An artist has an advantage in storytelling;  and another old cliche, “A picture is worth a thousand words,” turns out to be absolutely true.  With a single image, the artist is able to create a visual harmony and communicate real feeling, and through the use of visual cues and symbols, tell a deeper story; a story that is perhaps more felt than merely seen. In a way, art and literature really are types of Deep Magic.

Through this Deep Artistic Magic, the message of the Stone Table, broken for the sake of Edmund; this symbolic type and shadow, along with all its implications, is, for me, the central story of The Chronicles of Narnia.  That “greater love hath no man than this: that a man lay down his life for his friends,” and thereby offering redeeming Grace to a soul in trouble.

Creating these book covers has enriched my life.  I know I’ll be returning to Narnia.
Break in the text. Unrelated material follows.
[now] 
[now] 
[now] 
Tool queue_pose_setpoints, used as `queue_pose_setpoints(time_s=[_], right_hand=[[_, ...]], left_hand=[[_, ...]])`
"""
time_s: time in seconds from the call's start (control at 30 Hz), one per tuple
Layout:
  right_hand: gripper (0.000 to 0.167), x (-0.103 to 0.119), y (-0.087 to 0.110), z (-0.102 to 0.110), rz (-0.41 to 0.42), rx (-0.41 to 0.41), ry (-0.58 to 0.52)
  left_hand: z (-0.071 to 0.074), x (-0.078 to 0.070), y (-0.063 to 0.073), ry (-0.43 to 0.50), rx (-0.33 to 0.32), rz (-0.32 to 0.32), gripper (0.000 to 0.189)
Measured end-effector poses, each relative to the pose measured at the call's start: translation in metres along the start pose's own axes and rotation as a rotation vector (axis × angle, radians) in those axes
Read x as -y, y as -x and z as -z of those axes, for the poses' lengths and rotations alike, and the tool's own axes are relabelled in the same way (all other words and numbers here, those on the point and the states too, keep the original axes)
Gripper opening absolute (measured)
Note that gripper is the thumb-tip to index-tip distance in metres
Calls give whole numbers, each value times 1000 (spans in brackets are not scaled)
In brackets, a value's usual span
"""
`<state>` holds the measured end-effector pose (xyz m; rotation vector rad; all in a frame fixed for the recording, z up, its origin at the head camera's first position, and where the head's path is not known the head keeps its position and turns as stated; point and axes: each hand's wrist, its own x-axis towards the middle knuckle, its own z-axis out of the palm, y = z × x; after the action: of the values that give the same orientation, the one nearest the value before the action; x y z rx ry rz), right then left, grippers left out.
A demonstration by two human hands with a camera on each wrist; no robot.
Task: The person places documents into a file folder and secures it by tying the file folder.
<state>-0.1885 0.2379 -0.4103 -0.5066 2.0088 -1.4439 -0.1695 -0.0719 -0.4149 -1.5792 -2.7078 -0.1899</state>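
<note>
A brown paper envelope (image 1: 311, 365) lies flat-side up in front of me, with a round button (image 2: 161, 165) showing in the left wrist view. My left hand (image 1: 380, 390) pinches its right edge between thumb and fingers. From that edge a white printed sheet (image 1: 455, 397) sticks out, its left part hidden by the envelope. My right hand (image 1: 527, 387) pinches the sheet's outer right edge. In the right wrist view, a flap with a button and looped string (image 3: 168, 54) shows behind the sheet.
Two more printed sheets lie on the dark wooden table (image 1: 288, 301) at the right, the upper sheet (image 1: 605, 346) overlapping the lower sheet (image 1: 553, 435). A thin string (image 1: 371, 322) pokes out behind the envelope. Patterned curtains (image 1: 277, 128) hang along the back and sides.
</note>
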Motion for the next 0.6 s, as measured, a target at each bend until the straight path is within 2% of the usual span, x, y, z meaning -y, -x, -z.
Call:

If you’ve been there before, I hope you find it as beautiful, exciting and as comforting as ever.  Maybe you traveled to Narnia long ago, and, like some of our friends in the books, have forgotten the treasures to be had there.  Maybe you feel you’re too old for fairy tales.  C.S. Lewis has something to say about that too:

“When I was ten, I read fairy tales in secret and would have been ashamed if I had been found doing so.  Now that I am fifty, I read them openly.  When I became a man, I put away childish things, including the fear of childishness and the desire to be very grown up.”